13.06.2019 – Donnerstag der 10. Woche im Jahreskreis

Johannes Cassianus (360-435) Klostergründer in Marseille

„Geh und versöhne dich zuerst mit deinem Bruder“ (Mt 5,24)

Der Herr befiehlt im Evangelium, die Gabe vor dem Altar liegen zu lassen und sich mit seinem Bruder zu versöhnen (vgl. Mt 5,23–24). Ansonsten, wenn wir dem Zorn und der Rachsucht ausgeliefert sind, kann die Gabe unmöglich angenommen werden. Andererseits sagt der Apostel, dass man ohne Unterlass beten (vgl. 1 Thess 5,17) und überall die Hände rein erheben soll, ohne Zorn und böse Gedanken (vgl. 1 Tim 2,8); das ist eine Lektion für uns. Wir haben also keine andere Wahl als entweder gar nicht zu beten – da würden wir aber gegen die Anordnung des Apostels verstoßen – oder dieser Anordnung eiligst nachzukommen und sie dann ohne Zorn und Groll umzusetzen. Es kommt oft vor, dass wir Brüder verachten, die bekümmert und verstört sind und sagen, dass wir an ihrer Trostlosigkeit nicht schuld sind. Deshalb befiehlt uns der Arzt der Seelen, der die seelischen Vorwände mit der Wurzel aus unserem Herzen herausreißen will, die Opfergabe liegen zu lassen und uns nicht nur zu versöhnen, wenn wir uns über den Bruder ärgern, sondern auch, wenn er selbst sich, zu Recht oder zu Unrecht, über uns ärgert.
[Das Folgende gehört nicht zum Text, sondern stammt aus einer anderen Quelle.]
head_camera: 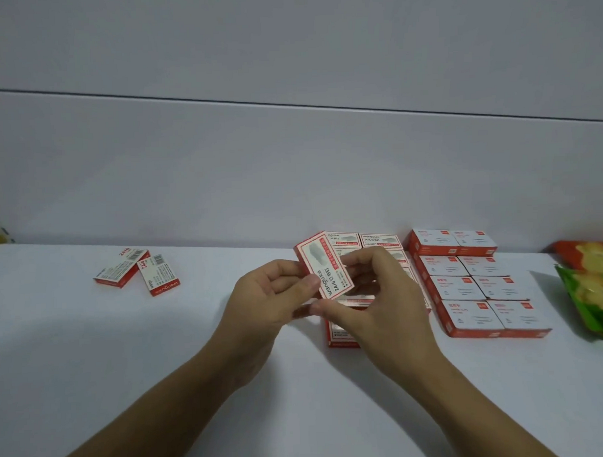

Dies muss zuerst durch eine Entschuldigung behoben werden und dann muss die Opfergabe dargebracht werden. Aber warum sollten wir länger bei den Geboten des Evangeliums verweilen, wenn sogar das Alte Testament, das weniger streng zu sein scheint, dies lehrt, wenn es sagt: „Du sollst in deinem Herzen keinen Hass gegen deinen Bruder tragen“ (Lev 19,17) und noch einmal: „Die Wege desjenigen, der Groll hegt, führen zum Tod“ (vgl. Koh 12,28 LXX). Das Gesetz untersagt hier nicht nur die Tat, sondern auch den Gedanken. Deshalb müssen diejenigen, die den göttlichen Gesetzen folgen, mit ganzer Kraft gegen den Geist des Zornes und gegen die Krankheit, die in uns wirkt, ankämpfen. […] Der größte Teil unseres Fortschritts und unseres Friedens kann nicht aus der Geduld unseres Nächsten uns gegenüber kommen, sondern aus unserer eigenen Langmut gegenüber dem Nächsten.